Hi Markus,
Could the scope "blurring " be caused
by a high-frequency rather than low-frequency oscillation?
It's possible but what I see is not what I would expect in that
case. My experience has usually been that with a high frequency
oscillation I see two sine waves: the fundamental and another with
shorter period which is the HF oscillation. Here I don't usually see
that. I see one sine wave keeping the same period but with amplitude
"blur". No blur at the zero crossings, maximum blur at the positive
and negative peaks.
That is what I see most often when it is misbehaving somewhat
mildly. But sometimes I do see two "clean" sine waves with slightly
different period. To me this suggests oscillation near the
fundamental frequency.
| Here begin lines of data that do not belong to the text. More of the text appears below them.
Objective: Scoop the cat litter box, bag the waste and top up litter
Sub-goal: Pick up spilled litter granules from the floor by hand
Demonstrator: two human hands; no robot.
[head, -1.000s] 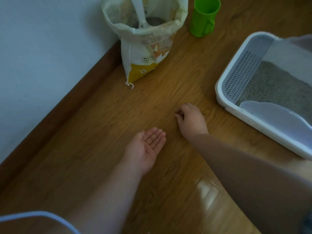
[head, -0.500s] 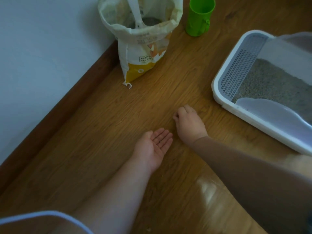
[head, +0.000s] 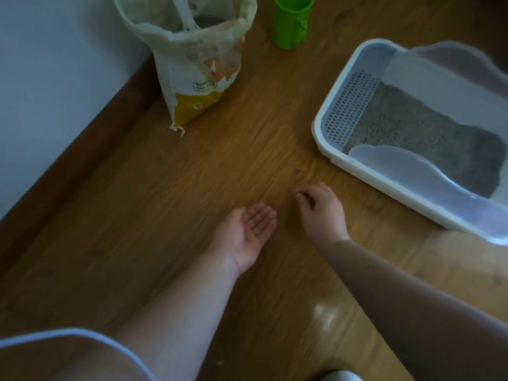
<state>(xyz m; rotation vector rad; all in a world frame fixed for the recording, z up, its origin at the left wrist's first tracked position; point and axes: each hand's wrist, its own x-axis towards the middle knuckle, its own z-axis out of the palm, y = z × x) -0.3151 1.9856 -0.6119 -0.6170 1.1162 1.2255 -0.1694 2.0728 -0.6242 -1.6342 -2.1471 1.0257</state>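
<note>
My left hand (head: 244,232) rests on the wooden floor, palm up and slightly cupped, with a few faint dark specks on its fingers. Just to its right, my right hand (head: 321,210) hovers low over the floor, fingertips pinched together; whatever is between them is too small to tell. The white litter box (head: 320,125) stands at the right, holding grey litter (head: 412,133) behind a perforated step and a clear shield (head: 412,171). An open litter bag (head: 198,78) stands at the back by the wall, a white scoop handle (head: 182,12) sticking out of it.
A green cup (head: 291,23) stands on the floor between the bag and the litter box. A dark baseboard (head: 82,138) and a pale wall run along the left. A white object (head: 338,376) shows at the bottom edge.
My left hand has slid right, closer to my right hand. My right hand has drawn back slightly and its fingers have curled from pressing the floor into a pinch.
</note>
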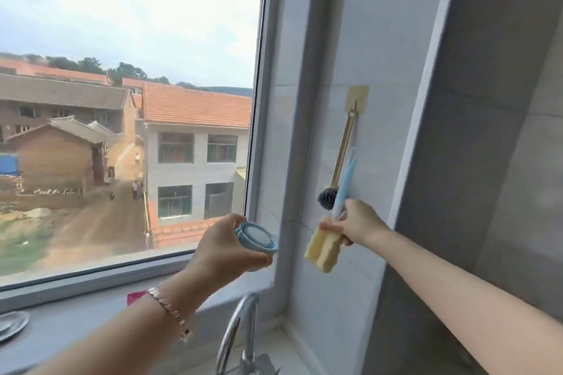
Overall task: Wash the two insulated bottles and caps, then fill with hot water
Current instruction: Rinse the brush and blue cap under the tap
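Likely starting the cap-washing step, the right hand (pixel 356 224) is pinching the sponge brush (pixel 323 248) just above its yellow head, below the wall hook (pixel 356 100), while the left hand (pixel 225 248) is gripping the blue cap (pixel 256 236) alongside, next needing the sponge brought onto it

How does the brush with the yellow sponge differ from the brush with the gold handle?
Head: the sponge brush has a blocky yellow sponge; the gold-handled brush has a small dark bristle head. Handle: the sponge brush's is pale blue, the other's gold. State: the right hand holds the sponge brush where handle meets sponge; the gold-handled brush hangs from the wall hook. Both are long-handled, heads down.
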A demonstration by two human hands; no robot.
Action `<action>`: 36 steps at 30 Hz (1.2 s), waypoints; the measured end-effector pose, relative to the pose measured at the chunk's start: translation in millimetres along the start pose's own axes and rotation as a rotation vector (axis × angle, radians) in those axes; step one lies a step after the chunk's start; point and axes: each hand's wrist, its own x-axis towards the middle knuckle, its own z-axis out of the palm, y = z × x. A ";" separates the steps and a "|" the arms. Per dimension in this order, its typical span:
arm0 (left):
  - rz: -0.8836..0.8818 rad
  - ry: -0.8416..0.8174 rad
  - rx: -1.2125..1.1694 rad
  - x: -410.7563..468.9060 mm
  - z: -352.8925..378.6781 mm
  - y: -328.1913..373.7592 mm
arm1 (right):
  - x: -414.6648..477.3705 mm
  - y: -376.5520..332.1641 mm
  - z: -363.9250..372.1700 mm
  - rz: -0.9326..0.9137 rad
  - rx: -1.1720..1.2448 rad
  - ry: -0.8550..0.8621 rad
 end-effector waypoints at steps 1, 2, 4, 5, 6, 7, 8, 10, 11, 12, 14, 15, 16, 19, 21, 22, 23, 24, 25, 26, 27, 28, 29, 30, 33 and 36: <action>0.016 0.029 0.009 10.7 -0.5 10.6 | 10.9 -10.6 -15.3 -0.032 -0.016 0.029; 0.030 0.067 0.012 22.0 -0.4 19.9 | 22.3 -19.9 -29.3 -0.060 -0.028 0.059; 0.051 0.117 0.022 42.0 2.0 38.1 | 45.6 -33.9 -53.2 -0.096 -0.055 0.092; 0.057 0.126 0.028 50.5 4.1 45.9 | 56.8 -38.3 -62.9 -0.107 -0.057 0.096; 0.062 0.133 0.029 58.8 6.9 52.4 | 67.0 -41.8 -70.6 -0.114 -0.048 0.098; 0.065 0.141 0.036 66.1 9.4 57.5 | 77.5 -44.1 -76.6 -0.119 -0.026 0.104; 0.066 0.147 0.048 72.3 12.4 61.5 | 87.7 -45.1 -80.9 -0.122 0.003 0.116; 0.052 0.154 0.059 82.0 19.3 65.4 | 107.5 -42.5 -85.4 -0.113 0.069 0.138; 0.043 0.159 0.055 86.3 22.8 66.1 | 116.4 -39.3 -86.2 -0.100 0.094 0.140; 0.041 0.164 0.059 89.3 26.4 67.1 | 124.0 -35.5 -85.7 -0.086 0.113 0.135; 0.045 0.170 0.078 92.5 32.8 66.9 | 136.7 -26.9 -81.7 -0.070 0.143 0.104; 0.041 0.173 0.080 92.6 35.5 66.9 | 140.6 -22.5 -78.5 -0.065 0.156 0.086; 0.029 0.173 0.077 93.7 37.8 65.9 | 143.4 -18.4 -74.8 -0.065 0.171 0.069; -0.025 0.182 0.046 100.8 42.2 56.3 | 148.7 -7.3 -63.1 -0.084 0.200 0.020; -0.036 0.177 0.047 103.2 43.3 51.3 | 149.9 -1.2 -56.3 -0.090 0.216 0.010; -0.030 0.172 0.052 103.9 43.3 49.3 | 150.6 1.3 -53.3 -0.087 0.219 0.006; -0.022 0.168 0.054 104.4 43.0 47.9 | 150.7 3.0 -50.8 -0.080 0.220 0.002; -0.015 0.165 0.053 104.7 42.4 46.9 | 152.5 5.3 -49.0 -0.071 0.219 0.010; -0.010 0.161 0.054 105.4 41.3 45.9 | 153.3 6.3 -47.9 -0.058 0.217 0.028; -0.004 0.156 0.058 105.8 40.2 44.6 | 153.3 6.9 -47.6 -0.047 0.215 0.054; 0.001 0.150 0.061 105.2 39.3 42.9 | 153.2 7.7 -47.2 -0.032 0.213 0.078; 0.009 0.145 0.057 103.5 38.5 41.3 | 151.9 9.1 -46.2 -0.025 0.210 0.098; 0.019 0.142 0.050 101.3 37.9 39.5 | 148.5 10.6 -44.6 -0.018 0.210 0.109; 0.029 0.140 0.046 98.9 37.1 37.5 | 143.8 12.7 -42.2 -0.012 0.216 0.116; 0.021 0.132 0.027 86.8 34.6 28.2 | 122.4 23.9 -32.3 0.021 0.216 0.098; -0.033 0.108 -0.018 61.3 33.4 9.0 | 88.6 38.1 -14.4 0.042 0.288 -0.069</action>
I can usually (but not always) make it switch
from the single blurred since wave to two clean ones with different
period by increasing bias or RF drive.
Have you tried a
simple "snubber" network (e.g. 1 nF + 10 ohms) at the drain?
No, but I will try it next. I don't have any high power 10 ohm
resistors, but I suppose if there is significant HF energy the 10
ohm resistor burning up might be a clue. :-) I maybe could make a
higher power 10 ohm resistor by putting a lot of chip capacitors in
parallel, don't know what that would have for stray capacitance though.